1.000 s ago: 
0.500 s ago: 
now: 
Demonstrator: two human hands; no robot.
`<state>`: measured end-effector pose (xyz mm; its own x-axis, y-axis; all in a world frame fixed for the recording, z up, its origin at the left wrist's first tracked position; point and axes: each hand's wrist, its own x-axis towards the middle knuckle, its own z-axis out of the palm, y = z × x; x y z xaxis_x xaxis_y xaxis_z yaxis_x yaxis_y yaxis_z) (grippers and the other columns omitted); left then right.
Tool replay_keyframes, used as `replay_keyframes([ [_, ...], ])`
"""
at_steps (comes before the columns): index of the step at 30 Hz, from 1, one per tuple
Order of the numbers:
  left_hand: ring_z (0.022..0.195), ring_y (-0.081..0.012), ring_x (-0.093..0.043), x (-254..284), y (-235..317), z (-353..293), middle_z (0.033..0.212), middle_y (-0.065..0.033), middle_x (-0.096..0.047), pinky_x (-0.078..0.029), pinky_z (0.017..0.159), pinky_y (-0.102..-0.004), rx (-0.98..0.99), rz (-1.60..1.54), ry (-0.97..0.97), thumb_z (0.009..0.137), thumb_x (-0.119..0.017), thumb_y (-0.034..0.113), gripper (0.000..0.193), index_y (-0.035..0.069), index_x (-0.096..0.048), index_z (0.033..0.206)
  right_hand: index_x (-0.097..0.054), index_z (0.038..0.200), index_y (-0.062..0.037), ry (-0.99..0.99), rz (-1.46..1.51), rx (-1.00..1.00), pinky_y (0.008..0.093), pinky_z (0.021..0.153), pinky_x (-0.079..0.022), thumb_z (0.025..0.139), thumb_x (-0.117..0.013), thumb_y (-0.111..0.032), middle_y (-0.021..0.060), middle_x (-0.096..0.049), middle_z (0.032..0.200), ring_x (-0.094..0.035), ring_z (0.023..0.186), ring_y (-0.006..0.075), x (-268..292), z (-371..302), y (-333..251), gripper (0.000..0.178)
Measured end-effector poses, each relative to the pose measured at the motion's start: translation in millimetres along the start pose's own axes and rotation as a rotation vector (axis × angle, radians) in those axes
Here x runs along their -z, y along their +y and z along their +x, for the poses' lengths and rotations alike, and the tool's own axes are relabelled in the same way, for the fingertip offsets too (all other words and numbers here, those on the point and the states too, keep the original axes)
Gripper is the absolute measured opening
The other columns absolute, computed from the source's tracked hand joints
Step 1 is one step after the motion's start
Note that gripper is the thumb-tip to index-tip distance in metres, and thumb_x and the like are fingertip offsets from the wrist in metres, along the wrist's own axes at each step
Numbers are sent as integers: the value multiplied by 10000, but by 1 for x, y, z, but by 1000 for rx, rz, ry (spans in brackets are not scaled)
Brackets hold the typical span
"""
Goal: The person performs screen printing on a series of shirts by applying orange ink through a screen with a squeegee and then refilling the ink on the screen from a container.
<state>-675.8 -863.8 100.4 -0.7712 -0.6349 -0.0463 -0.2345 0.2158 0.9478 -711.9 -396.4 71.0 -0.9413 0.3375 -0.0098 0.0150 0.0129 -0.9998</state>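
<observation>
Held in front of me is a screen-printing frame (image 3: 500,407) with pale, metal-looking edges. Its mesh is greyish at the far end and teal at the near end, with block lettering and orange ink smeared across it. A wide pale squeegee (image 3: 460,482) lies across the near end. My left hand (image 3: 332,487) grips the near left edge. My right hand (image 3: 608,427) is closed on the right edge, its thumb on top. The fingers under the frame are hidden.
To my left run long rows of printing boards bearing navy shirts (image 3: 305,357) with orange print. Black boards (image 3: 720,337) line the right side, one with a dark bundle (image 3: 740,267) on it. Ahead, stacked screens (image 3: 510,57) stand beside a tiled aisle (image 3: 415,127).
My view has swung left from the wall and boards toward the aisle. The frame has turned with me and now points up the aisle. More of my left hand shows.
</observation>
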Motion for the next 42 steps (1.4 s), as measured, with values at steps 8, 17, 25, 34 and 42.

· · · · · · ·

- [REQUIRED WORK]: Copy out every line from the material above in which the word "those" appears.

- [RESPONSE BOX]:
Measured end-effector poses, each relative to the pose measured at the motion's start: translation in millimetres along the start pose's own axes and rotation as a rotation vector (axis × angle, radians) in those axes
Here x runs along their -z, y along their +y and z along their +x, for the poses' lengths and rotations alike, and the tool's own axes are relabelled in the same way, for the fingertip offsets too (all other words and numbers here, those on the point and the states too, keep the original axes)

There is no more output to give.